We have attempted to address these issues by looking at different aspects of our processes separately e.g. setting priorities for reviews, involving consumers in developing reviews. A more holistic approach would adopt a coherent structure for developing evidence in response to our stakeholders’ uncertainties. This session includes five presentations; the first three provide insight on methods and processes that other organizations have developed to be responsive to the needs of the stakeholders. The two lasts presentations provide an overview how two initiatives in Cochrane attempting to fill this gap: Cochrane Rapid Review response and the Agenda and Priority setting Methods Group. 

Presentations:

Chairs: Peter Tugwell, Lorne Becker

Responsive Evidence Development: a Methodological Approach

Sandy Oliver (EPPI Centre)

Responsive Evidence Development: a local approach

Joanna Thompson-Coon, Rebecca Whear (PenCLAHRC)

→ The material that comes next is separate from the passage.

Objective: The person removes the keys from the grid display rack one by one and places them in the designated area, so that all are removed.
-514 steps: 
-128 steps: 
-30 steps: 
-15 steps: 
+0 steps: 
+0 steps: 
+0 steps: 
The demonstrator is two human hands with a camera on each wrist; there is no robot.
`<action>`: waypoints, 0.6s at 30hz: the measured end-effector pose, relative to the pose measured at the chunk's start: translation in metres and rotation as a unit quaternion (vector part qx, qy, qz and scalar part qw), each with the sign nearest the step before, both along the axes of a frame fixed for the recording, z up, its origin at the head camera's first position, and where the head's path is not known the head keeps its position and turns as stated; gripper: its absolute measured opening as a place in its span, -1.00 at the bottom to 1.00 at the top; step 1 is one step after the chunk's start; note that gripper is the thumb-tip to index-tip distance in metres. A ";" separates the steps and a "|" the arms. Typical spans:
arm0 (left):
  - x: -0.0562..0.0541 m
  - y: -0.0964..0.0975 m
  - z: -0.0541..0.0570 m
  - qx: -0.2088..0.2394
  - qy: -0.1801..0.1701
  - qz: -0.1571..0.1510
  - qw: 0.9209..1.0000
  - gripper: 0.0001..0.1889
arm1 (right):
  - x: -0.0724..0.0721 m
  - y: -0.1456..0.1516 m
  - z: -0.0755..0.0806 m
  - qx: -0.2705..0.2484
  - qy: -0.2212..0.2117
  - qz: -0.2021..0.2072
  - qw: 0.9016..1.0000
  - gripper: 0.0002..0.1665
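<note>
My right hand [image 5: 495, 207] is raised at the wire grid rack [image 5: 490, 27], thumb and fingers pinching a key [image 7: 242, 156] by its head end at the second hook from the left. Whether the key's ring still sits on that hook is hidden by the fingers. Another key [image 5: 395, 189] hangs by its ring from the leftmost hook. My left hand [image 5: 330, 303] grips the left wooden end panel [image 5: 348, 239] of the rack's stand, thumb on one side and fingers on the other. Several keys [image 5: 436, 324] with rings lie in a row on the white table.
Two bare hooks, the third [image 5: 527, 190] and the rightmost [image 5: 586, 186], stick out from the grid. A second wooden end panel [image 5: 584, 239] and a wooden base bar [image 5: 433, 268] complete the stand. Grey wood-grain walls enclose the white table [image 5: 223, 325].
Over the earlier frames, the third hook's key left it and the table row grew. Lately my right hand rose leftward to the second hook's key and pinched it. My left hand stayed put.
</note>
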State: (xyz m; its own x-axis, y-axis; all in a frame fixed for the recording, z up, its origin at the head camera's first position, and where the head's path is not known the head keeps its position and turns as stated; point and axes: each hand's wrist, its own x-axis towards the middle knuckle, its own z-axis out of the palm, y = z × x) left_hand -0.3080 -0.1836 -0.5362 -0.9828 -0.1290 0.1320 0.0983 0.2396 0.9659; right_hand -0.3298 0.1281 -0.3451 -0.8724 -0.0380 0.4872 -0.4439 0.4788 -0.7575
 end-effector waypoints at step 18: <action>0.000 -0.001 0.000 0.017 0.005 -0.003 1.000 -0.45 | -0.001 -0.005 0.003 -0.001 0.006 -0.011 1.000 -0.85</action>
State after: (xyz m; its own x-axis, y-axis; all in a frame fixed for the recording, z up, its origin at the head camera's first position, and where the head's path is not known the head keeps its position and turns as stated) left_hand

Responsive Evidence Development: a global approach

Claire Allen, Mike Clarke (Evidence Aid)

Cochrane Rapid Reviews

David Moher (Cochrane Bias Methods Group/Cochrane Rapid Reviews workshop group)

Prioritisation of topics in the Cochrane Collaboration at the micro, meso and macro level

Mona Nasser, Vivian Welch, Tianjing Li, Sally Crowe (Cochrane Agenda and Priority Setting Methods Group)

Discussion Session:

Chairs: David Tovey, Mona Nasser

“How we can use our existing structures in the Cochrane Collaboration to build up a more responsive approach to evidence development?”